Limit results for distributed estimation of invariant subspaces in multiple networks inference and PCA

/ Authors

/ Abstract

Several statistical problems, such as multiple heterogeneous graph analysis, distributed PCA, integrative data analysis, and simultaneous dimension reduction of images, can involve a collection of $m$ matrices whose leading subspaces $U^{(i)}$ consist of a shared subspace $U_c$ and individual subspaces $U_s^{(i)}$. We consider a distributed estimation procedure that first obtains $\hat U^{(i)}$ as the leading singular vectors for each observed noisy matrix, then computes the leading left singular vectors of the concatenated matrix $[\hat U^{(1)}|\hat U^{(2)}|\dots|\hat U^{(m)}]$ as $\hat U_c$, and finally computes the leading singular vectors of the projection of each $\hat U^{(i)}$ onto the orthogonal complement of $\hat U_c$ as $\hat U_s^{(i)}$. In this paper, we provide a framework for deriving limit results for such distributed estimation procedures, including expansions of estimation errors in both common and individual subspaces and their asymptotically normal approximations.

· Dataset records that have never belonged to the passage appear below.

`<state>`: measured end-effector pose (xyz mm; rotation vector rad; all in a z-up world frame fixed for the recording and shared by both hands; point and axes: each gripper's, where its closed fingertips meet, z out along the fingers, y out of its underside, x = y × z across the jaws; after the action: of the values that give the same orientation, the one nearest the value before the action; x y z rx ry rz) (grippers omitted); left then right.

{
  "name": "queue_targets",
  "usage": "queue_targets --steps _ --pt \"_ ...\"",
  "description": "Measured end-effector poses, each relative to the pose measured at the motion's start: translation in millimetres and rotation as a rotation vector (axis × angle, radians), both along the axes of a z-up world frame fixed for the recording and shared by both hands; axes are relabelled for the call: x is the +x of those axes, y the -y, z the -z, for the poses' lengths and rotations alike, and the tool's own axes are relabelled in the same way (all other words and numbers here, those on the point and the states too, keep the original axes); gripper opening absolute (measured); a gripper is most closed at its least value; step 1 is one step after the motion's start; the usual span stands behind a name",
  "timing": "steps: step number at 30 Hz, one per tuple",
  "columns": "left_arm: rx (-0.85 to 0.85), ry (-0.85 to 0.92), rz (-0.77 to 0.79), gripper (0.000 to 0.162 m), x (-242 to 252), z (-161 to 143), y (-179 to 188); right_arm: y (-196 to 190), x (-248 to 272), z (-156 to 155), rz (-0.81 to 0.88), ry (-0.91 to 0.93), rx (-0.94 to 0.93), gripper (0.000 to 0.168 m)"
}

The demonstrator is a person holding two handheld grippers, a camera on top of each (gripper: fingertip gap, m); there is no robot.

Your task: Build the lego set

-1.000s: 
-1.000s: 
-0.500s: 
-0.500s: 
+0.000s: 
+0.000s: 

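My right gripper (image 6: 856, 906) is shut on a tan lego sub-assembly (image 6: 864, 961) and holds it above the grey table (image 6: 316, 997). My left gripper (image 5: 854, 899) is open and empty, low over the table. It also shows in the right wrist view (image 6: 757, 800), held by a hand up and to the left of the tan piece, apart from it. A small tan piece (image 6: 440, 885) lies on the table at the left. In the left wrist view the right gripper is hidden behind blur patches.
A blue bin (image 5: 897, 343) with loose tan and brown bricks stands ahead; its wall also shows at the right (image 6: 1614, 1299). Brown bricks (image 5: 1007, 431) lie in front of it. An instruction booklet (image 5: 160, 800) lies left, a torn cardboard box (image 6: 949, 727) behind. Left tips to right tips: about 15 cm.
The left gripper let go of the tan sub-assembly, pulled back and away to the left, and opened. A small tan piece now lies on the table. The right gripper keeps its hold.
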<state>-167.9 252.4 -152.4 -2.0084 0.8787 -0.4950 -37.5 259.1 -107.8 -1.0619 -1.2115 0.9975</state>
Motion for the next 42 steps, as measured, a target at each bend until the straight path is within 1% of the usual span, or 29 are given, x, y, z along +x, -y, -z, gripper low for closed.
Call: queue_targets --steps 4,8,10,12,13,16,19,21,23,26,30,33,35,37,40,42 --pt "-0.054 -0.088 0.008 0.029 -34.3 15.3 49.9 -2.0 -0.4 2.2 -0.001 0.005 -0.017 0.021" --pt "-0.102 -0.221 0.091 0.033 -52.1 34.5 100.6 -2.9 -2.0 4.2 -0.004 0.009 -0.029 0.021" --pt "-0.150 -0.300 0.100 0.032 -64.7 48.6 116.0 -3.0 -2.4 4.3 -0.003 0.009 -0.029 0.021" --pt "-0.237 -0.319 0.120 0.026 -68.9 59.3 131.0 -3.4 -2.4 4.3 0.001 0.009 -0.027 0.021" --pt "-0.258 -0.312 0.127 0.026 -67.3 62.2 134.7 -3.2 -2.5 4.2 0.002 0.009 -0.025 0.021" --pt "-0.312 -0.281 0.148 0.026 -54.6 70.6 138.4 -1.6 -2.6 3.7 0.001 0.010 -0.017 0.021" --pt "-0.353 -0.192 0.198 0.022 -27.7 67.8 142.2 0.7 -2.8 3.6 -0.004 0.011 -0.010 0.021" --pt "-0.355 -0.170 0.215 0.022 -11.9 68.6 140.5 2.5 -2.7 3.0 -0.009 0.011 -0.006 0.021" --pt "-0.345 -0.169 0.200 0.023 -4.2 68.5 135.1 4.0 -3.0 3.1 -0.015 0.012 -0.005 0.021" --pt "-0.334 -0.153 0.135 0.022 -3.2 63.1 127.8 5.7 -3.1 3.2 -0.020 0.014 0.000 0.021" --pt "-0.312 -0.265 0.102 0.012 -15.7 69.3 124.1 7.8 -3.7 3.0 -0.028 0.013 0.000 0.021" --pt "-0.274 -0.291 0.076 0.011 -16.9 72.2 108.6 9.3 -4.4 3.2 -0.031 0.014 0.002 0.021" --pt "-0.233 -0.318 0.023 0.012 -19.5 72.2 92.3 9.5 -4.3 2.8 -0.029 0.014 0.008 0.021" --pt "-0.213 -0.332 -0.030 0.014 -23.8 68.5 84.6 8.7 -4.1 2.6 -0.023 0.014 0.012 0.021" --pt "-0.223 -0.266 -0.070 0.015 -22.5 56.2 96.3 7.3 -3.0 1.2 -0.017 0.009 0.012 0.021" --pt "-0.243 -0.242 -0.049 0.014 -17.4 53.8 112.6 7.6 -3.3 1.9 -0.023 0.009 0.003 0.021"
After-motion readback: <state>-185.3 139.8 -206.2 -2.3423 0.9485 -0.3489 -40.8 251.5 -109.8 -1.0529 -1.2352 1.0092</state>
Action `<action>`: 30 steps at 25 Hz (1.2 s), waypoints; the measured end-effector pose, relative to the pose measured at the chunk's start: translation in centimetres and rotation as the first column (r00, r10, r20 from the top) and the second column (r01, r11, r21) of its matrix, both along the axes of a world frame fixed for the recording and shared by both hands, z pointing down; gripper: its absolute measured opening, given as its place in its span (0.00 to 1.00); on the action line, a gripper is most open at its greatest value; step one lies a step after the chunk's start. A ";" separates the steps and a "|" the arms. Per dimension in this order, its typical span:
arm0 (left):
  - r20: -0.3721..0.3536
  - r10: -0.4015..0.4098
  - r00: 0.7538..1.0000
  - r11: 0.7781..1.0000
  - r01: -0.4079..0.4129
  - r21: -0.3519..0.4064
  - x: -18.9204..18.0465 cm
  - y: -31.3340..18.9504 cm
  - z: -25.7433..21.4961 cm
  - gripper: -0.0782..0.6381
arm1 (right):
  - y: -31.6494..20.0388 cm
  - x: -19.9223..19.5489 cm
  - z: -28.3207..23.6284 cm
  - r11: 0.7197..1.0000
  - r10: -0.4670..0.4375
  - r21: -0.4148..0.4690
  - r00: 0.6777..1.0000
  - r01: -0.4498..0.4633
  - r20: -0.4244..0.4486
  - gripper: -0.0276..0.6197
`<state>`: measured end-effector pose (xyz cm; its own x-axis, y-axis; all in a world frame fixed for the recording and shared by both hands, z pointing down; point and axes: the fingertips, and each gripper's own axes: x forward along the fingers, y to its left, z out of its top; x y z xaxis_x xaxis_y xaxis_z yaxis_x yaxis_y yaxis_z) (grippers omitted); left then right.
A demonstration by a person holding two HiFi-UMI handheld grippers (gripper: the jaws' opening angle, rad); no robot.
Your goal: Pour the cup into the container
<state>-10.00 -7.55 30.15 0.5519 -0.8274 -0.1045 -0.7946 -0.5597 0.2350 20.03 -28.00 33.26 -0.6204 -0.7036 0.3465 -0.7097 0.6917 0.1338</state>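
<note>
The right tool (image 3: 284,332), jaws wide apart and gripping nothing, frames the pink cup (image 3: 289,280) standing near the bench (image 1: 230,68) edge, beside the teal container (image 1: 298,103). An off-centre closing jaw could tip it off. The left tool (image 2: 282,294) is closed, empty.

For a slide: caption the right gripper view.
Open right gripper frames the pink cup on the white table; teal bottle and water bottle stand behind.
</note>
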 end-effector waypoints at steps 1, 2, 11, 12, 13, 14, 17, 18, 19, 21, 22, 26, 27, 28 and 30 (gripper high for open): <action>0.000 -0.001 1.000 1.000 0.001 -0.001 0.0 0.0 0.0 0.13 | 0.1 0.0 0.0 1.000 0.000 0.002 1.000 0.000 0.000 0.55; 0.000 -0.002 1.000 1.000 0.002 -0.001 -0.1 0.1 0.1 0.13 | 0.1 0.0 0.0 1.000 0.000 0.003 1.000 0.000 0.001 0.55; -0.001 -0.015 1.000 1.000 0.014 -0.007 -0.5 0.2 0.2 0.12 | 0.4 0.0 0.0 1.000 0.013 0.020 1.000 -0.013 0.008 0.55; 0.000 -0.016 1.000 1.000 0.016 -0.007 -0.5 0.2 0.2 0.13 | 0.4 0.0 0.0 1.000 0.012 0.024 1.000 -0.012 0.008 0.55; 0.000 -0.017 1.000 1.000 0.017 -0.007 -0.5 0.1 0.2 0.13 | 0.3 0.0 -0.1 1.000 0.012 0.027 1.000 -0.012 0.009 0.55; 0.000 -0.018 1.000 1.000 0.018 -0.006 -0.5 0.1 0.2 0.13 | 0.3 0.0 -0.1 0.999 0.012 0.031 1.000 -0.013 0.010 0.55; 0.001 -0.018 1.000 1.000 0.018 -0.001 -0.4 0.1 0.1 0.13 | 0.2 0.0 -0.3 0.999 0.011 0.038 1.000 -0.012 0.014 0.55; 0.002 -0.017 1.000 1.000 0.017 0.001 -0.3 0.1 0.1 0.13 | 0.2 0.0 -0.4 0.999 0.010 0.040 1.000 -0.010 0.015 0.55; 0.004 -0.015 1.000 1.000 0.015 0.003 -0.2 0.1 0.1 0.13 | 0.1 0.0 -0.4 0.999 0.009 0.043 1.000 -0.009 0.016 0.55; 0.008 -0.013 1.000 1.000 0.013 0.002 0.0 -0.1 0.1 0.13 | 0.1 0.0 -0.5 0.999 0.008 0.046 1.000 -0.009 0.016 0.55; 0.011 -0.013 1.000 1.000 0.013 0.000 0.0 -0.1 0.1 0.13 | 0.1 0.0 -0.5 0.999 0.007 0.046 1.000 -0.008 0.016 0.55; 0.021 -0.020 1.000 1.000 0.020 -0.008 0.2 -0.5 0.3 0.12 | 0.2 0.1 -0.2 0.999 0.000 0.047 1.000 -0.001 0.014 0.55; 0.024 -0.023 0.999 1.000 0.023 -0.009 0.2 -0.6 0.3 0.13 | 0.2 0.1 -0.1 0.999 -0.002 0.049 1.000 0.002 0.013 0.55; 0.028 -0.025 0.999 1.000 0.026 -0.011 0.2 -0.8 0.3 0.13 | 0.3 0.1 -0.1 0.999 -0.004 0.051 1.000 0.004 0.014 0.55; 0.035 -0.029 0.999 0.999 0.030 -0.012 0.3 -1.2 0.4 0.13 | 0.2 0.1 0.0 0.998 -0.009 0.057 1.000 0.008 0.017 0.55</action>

We apply this framework specifically to (1) parameter estimation for multiple heterogeneous random graphs with shared subspaces, and (2) distributed PCA for independent sub-Gaussian random vectors with spiked covariance structures. Leveraging these results, we also consider a two-sample test for the null hypothesis that a pair of random graphs have the same edge probabilities, and present a test statistic whose limiting distribution converges to a central (resp., non-central) $\chi^2$ distribution under the null (resp., local alternative) hypothesis.